Ryder is so ideal for the role, not only because she’s so good at exuding a certain brittle scrappiness but because she’s such a wistful presence, always reminding viewers of the past. She’s a human proxy for the 1980s and ’90s, partly because she’s been frozen in time since she was the Gen X poster child – she took years off from acting after that shoplifting arrest and hasn’t had a major role since.

She’s also either delightfully analog or an annoying Luddite, depending on your perspective (and probably your generation). She keeps cassettes of memorable voice mails and VHS bootlegs, she said in a recent interview. She doesn’t understand the allure of a stylist and, in that same vein, hasn’t caught on to the person-as-brand ethos of modern celebrity. She doesn’t tweet or Instagram or Snapchat. “Even the term ‘followers’ is faintly creepy to me,” she told the Telegraph a couple years ago.

Aside from that small role in “Star Trek,” in recent years she’s played a cheating wife in the Vince Vaughn-Kevin James comedy “The Dilemma” and an angry has-been ballerina in “Black Swan.” She also did very good work in parts few people saw, playing scientist Stanley Milgram’s wife in “The Experimenter” and a councilwoman in the HBO miniseries “Show Me a Hero.”

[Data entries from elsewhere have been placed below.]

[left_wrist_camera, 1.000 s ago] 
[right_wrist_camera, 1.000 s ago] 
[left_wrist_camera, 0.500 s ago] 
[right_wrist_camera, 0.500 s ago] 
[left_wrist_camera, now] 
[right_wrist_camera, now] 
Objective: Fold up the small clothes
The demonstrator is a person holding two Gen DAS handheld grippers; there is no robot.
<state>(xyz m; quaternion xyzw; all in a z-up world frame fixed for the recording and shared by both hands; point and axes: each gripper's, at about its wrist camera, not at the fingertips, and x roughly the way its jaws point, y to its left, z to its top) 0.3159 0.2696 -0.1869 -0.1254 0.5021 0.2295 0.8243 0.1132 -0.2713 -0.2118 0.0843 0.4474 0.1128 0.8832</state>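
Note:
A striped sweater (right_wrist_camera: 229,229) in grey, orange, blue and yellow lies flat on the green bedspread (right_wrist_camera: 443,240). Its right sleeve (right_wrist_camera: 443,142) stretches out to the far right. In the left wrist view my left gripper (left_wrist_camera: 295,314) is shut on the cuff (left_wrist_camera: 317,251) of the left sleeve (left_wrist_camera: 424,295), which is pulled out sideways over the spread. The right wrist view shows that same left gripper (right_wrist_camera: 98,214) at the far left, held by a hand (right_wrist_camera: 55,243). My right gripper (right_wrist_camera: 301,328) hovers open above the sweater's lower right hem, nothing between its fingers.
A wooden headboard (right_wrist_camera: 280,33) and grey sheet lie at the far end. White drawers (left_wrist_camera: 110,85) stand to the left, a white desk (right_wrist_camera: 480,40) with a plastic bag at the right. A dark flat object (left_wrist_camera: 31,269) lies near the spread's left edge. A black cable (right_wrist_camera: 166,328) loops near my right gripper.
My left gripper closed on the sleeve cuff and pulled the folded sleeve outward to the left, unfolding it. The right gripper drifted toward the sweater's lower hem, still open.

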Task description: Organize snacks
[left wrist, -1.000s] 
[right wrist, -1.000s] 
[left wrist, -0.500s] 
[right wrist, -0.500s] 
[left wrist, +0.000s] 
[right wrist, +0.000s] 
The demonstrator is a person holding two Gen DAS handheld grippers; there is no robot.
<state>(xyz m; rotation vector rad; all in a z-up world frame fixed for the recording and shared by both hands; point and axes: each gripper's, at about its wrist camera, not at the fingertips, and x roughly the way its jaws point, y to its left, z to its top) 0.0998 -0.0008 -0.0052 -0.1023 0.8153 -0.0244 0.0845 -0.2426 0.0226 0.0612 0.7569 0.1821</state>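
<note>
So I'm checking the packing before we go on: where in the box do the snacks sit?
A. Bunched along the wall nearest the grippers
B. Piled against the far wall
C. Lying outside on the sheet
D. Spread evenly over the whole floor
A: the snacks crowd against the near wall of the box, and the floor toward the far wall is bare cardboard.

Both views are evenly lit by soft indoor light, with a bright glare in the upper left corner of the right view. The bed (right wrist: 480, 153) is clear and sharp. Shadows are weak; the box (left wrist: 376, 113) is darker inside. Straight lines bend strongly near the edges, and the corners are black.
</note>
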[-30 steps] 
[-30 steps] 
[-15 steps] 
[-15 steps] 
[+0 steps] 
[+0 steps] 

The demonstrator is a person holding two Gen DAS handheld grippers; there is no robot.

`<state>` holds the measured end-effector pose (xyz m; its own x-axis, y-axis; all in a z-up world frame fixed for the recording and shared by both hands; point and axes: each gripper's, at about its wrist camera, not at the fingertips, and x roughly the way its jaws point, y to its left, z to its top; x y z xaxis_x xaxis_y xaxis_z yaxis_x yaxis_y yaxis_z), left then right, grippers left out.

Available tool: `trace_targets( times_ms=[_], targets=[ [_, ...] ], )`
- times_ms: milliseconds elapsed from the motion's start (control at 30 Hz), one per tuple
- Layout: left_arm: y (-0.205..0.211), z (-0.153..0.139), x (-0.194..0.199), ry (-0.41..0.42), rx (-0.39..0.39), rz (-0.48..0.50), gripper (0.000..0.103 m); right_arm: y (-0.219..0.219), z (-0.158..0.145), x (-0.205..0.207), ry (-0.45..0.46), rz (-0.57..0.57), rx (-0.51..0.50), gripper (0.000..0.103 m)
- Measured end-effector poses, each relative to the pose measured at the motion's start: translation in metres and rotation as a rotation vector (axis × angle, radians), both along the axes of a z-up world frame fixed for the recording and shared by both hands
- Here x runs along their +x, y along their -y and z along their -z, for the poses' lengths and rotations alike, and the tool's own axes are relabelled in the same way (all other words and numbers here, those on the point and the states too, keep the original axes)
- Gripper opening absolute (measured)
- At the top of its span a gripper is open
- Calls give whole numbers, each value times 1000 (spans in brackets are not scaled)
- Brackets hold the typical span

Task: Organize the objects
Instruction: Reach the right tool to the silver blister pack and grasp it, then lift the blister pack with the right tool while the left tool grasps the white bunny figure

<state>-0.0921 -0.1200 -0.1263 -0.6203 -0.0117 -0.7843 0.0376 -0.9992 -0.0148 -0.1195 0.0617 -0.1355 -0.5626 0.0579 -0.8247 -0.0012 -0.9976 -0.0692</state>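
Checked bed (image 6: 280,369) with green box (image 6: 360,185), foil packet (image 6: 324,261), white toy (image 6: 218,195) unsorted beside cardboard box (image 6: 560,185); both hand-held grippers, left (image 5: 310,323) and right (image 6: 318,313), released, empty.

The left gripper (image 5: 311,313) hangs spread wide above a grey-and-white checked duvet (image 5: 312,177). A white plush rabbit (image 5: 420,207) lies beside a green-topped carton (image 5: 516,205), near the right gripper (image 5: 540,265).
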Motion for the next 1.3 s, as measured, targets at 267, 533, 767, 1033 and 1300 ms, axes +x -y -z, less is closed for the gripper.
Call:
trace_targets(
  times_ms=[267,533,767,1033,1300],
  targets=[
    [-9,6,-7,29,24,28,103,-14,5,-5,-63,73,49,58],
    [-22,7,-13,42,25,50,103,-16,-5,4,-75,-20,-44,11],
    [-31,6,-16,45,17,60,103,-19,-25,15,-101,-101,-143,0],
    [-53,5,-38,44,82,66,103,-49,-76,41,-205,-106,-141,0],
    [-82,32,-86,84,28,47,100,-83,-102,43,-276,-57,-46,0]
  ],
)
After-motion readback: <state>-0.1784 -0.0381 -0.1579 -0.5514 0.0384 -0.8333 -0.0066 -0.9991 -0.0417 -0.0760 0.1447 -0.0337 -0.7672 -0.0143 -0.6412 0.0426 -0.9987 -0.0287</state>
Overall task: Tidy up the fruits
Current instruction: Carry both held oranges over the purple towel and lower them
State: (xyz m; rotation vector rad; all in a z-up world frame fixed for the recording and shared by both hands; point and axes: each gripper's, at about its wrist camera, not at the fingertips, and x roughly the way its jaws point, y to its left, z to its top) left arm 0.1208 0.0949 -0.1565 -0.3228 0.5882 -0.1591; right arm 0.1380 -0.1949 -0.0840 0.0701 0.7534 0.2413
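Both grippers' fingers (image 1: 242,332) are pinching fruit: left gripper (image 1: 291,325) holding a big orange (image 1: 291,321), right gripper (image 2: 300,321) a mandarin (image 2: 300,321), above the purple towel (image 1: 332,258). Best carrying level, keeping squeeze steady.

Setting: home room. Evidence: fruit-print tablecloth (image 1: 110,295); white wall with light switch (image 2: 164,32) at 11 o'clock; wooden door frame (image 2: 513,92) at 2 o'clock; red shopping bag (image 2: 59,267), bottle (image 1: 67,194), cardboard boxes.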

“Stranger Things” is the closest thing she’s had to a lead role. Even though it’s an ensemble drama, Ryder stands out as much for who she is as how well she acts.

Of course, people are going to immediately wonder what’s next for her supposed big comeback. There’s chatter about a “Beetlejuice” sequel, and she’ll be in a Marc Jacobs ad campaign.

In the meantime, she’s making the press rounds for her new series. Her interviews reveal no viral-ready sound bites, and publicity stunts aren’t in her playbook. She may not get back to A-list status again, but maybe that’s all right. Hasn’t she done enough?